Only the lines running from the one with "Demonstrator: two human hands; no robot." to the end of the listing should be returned, each exactly as it appears, with both ends kept.

· · · · · · ·

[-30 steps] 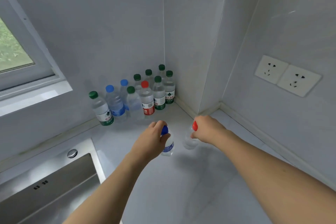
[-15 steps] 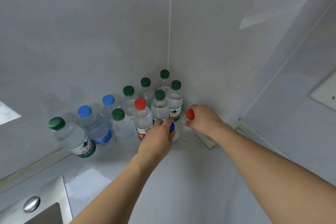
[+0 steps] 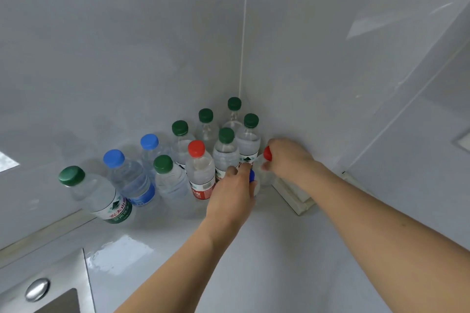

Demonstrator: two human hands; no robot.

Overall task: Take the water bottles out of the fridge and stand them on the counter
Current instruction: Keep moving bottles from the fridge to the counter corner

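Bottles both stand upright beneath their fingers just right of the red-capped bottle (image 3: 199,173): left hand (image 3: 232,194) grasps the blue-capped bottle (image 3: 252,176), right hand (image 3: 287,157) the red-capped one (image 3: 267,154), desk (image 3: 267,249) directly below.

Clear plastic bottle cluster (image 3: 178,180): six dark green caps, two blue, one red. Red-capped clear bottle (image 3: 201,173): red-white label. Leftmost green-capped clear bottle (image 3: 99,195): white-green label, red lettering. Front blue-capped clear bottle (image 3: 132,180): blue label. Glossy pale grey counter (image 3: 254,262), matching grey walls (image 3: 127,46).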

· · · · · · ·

__Task result__:
Demonstrator: two human hands; no robot.

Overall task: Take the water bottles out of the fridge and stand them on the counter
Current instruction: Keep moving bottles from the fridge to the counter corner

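Bottles both stand upright beneath their fingers just right of the red-capped bottle (image 3: 199,173): left hand (image 3: 232,194) grasps the blue-capped bottle (image 3: 252,176), right hand (image 3: 287,157) the red-capped one (image 3: 267,154), desk (image 3: 267,249) directly below.

Clear plastic bottle cluster (image 3: 178,180): six dark green caps, two blue, one red. Red-capped clear bottle (image 3: 201,173): red-white label. Leftmost green-capped clear bottle (image 3: 99,195): white-green label, red lettering. Front blue-capped clear bottle (image 3: 132,180): blue label. Glossy pale grey counter (image 3: 254,262), matching grey walls (image 3: 127,46).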

The exercise calls for nothing more.